United States District Court, D. Colorado

December 19, 2018

JOSHUA JOHNSON, Applicant,
v.
D. DENHAM, Warden, Respondent.

          ORDER

          LEWIS T. BABCOCK JUDGE

         This matter is before me on an Application for a Writ of Habeas Corpus filed pursuant to 28 U.S.C. §2241, by the Applicant, Joshua Johnson, a federal prisoner appearing pro se. [Doc #5] In this application, Mr. Johnson asserts that the Bureau of Prisons (the “BOP”) erred when computing his federal sentence. Specifically, he asserts that the BOP only credited him with 103 days for pre-sentence time he served while in detention in Colorado jurisdictions prior to the commencement of his federal sentence. Mr. Johnson contends that he should be credited with 331 days. After consideration of the petition, the response filed by the Respondent, the United States of America [Doc #15], and the reply file by Mr. Johnson [Doc #21], I DENY the application for the reasons set forth below.

         I. LAW

         An action brought by a federal prisoner pursuant to 28 U.S.C. §2241 is one that challenges the execution of a sentence as “the traditional function of the writ is to secure release from illegal custody.” Preiser v. Rodriguez, 411 U.S. 475, 484, 93 S.Ct. 1827, 36 L.E.2d 439 (1973); see also McIntosh v. United States Parole Comm'n, 115 F.3d 809, 811 (10th Cir. 1997). A challenge to the calculation of a federal prison sentence is properly brought under §2241. See Bloomgren v.
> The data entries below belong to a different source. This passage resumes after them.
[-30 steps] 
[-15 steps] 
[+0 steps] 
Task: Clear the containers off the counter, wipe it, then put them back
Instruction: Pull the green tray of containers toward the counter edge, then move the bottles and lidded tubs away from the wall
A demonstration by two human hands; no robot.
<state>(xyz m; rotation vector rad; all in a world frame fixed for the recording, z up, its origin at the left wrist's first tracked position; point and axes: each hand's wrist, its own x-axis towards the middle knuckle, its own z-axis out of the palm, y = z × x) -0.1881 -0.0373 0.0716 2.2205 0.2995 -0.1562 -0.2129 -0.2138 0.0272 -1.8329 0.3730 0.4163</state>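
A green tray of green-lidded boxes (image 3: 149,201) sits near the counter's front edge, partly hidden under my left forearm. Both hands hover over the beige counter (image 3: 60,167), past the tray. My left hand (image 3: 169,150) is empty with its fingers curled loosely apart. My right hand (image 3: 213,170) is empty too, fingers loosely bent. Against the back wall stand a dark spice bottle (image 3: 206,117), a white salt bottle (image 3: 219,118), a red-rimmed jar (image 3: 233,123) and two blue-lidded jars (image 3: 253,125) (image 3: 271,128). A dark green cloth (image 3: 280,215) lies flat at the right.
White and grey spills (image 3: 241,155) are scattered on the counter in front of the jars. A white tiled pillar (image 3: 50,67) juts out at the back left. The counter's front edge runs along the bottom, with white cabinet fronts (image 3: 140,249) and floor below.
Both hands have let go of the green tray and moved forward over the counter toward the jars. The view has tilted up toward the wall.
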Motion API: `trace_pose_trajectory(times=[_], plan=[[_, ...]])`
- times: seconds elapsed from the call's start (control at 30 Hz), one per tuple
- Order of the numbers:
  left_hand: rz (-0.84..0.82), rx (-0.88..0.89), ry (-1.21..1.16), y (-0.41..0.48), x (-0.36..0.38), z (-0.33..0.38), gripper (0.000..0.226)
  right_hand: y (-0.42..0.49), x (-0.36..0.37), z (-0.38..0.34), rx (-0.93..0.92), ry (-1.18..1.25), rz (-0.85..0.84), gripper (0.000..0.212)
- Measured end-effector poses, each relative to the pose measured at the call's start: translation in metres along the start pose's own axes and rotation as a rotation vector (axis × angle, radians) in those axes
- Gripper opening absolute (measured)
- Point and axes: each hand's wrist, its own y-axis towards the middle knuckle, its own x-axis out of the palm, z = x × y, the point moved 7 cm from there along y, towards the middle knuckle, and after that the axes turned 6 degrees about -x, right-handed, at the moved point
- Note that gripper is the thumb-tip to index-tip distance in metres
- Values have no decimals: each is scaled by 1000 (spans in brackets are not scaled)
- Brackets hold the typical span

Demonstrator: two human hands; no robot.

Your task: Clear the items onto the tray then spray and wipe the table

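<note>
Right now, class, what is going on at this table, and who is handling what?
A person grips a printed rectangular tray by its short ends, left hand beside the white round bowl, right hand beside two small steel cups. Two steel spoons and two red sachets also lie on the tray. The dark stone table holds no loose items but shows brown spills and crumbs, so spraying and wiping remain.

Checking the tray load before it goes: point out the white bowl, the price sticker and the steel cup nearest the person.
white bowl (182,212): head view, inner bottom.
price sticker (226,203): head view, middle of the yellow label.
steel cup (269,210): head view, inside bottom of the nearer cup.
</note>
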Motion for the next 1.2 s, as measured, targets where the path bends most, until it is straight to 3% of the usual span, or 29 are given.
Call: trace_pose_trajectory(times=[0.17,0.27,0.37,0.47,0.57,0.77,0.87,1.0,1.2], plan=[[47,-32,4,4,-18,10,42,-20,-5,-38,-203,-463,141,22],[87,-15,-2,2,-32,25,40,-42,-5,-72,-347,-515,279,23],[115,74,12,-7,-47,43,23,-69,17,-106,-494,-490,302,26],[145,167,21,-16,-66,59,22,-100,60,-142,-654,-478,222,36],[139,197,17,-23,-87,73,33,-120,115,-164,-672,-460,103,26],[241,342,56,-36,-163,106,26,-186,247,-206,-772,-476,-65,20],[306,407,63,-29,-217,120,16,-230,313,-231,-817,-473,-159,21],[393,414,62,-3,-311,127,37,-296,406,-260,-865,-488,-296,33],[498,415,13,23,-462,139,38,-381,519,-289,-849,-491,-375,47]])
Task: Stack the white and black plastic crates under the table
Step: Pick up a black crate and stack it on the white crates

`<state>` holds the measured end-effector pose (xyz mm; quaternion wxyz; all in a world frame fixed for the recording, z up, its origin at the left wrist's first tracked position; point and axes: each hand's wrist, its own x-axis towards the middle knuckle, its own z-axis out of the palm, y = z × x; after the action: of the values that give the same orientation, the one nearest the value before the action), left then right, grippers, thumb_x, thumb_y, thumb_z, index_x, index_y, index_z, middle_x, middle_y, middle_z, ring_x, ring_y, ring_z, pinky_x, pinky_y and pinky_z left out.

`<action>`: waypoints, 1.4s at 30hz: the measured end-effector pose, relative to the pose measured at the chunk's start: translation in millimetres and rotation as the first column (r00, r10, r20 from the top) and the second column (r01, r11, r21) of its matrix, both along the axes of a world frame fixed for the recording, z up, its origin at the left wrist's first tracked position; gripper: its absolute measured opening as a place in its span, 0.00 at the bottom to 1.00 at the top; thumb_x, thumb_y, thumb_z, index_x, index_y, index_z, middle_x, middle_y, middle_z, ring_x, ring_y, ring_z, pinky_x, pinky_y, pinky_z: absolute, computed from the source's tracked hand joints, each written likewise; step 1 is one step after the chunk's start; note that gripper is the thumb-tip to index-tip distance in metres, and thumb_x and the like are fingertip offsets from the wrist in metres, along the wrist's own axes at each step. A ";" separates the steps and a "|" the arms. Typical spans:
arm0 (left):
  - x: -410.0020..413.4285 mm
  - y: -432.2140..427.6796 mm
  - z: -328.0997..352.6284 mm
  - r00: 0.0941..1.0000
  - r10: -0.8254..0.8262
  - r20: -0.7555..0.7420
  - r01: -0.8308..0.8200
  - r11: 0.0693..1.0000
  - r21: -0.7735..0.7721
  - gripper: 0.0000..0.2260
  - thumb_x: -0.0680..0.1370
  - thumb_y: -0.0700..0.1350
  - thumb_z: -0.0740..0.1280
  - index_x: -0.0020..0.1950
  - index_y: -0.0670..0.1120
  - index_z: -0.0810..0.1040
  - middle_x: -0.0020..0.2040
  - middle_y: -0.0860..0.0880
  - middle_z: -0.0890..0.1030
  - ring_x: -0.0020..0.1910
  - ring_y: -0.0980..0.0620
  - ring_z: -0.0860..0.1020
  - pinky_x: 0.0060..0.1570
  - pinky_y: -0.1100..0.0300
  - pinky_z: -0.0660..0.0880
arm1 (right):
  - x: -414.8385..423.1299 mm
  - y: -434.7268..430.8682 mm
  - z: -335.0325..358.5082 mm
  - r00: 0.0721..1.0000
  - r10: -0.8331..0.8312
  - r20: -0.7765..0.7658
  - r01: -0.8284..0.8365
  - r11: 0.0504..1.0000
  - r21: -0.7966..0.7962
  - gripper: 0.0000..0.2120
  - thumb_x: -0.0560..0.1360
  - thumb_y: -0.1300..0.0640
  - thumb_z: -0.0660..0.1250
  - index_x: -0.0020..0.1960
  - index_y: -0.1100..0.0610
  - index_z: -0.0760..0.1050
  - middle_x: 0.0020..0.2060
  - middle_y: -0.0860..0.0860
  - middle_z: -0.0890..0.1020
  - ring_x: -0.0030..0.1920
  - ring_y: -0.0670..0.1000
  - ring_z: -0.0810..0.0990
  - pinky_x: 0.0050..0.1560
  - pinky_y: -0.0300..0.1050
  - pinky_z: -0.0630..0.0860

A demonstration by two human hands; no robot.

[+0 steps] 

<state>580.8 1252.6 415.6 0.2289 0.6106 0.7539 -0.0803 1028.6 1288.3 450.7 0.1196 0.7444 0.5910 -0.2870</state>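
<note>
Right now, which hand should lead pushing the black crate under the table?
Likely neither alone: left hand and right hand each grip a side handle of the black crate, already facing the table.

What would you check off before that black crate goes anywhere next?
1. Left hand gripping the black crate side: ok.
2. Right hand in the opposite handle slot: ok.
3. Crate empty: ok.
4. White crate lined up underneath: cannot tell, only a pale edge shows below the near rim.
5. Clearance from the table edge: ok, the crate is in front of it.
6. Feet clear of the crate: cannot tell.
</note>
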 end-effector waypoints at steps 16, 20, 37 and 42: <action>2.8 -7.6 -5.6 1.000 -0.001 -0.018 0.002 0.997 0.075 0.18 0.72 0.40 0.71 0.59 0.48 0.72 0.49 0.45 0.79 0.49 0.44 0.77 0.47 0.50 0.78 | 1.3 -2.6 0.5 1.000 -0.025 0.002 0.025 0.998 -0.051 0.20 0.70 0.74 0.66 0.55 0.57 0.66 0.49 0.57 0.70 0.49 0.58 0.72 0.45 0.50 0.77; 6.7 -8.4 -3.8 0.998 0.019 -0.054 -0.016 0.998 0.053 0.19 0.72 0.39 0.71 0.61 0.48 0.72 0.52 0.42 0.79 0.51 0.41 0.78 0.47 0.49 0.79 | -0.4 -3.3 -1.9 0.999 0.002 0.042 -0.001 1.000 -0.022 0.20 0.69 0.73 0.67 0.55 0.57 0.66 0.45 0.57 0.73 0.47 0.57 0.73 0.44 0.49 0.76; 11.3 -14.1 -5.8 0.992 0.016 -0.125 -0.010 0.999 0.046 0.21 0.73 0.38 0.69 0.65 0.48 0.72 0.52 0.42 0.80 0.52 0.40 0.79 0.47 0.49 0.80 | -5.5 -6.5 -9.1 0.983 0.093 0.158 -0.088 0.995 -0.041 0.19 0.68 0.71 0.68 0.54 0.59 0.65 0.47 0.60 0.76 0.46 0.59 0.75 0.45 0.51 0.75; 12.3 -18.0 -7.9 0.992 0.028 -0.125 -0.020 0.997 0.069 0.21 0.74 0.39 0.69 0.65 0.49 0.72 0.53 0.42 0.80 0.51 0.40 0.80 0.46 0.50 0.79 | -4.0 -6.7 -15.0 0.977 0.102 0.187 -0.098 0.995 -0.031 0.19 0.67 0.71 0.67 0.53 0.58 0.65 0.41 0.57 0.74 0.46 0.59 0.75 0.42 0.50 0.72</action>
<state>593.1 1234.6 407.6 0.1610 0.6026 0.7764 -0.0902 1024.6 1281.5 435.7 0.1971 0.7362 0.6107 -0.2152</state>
Belaski, 948 F.2d 688 (10th Cir. 1991).

         Computation of a federal prison sentence - including the extent to which a defendant can receive credit for time spent in custody prior to commencement of his sentence - is governed by 18 U.S.C. §3585, which provides as follows:

(a) Commencement of sentence. -A sentence to a term of imprisonment commences on the date the defendant is received in custody awaiting transportation to, or arrives voluntarily to commence service of sentence at, the official detention facility at which the sentence is to be served.
(b) Credit for prior custody. A defendant shall be given credit toward the service of a term of imprisonment for any time he has spent in official detention prior to the date the sentence commences
(1) as a result of the offense for which the sentence was imposed; or
(2) as a result of any other charge for which the defendant was arrested after the commission of the offense for which the sentence was imposed; that has not been credited against another sentence.

         The Attorney General, through the BOP, is responsible for making the sentence calculation contemplated by §3585. United States v. Wilson, 503 U.S. 329, 337, 112 S.Ct. 1351, 117 L.E.2d 593 (1992).

         As relevant here, Section 3585(b)(2) allows an inmate to use time served in custody prior to the imposition of the federal sentence when the custody was “as a result of any other charge for which the defendant was arrested after the commission of the offense for which the sentence was imposed; that has not been credited against another sentence.” The last clause provides that prior time spent in custody cannot be credited toward a federal sentence if it was used to satisfy another sentence. The Supreme Court has made clear that inmates are not allowed to “double count” credit. U.S. v. Wilson, supra, 503 U.S. at 334.

         II. BACKGROUND

         Mr. Johnson was arrested and taken into custody by the Thornton Colorado Police Department on September 20, 2011. Plaintiff was held in Adams County Colorado from that time until May 25, 2012. For a portion of his detention time in Adams County, he was placed in the temporary custody of the United States Marshals on a federal writ of habeas corpus ad prosequendum. This temporary custody on the writ was from November 3, 2011 to May 25, 2012. On May 25, 2012, Mr. Johnson was transported back to Adams County where he pled guilty and was sentenced on state charges brought by Adams County.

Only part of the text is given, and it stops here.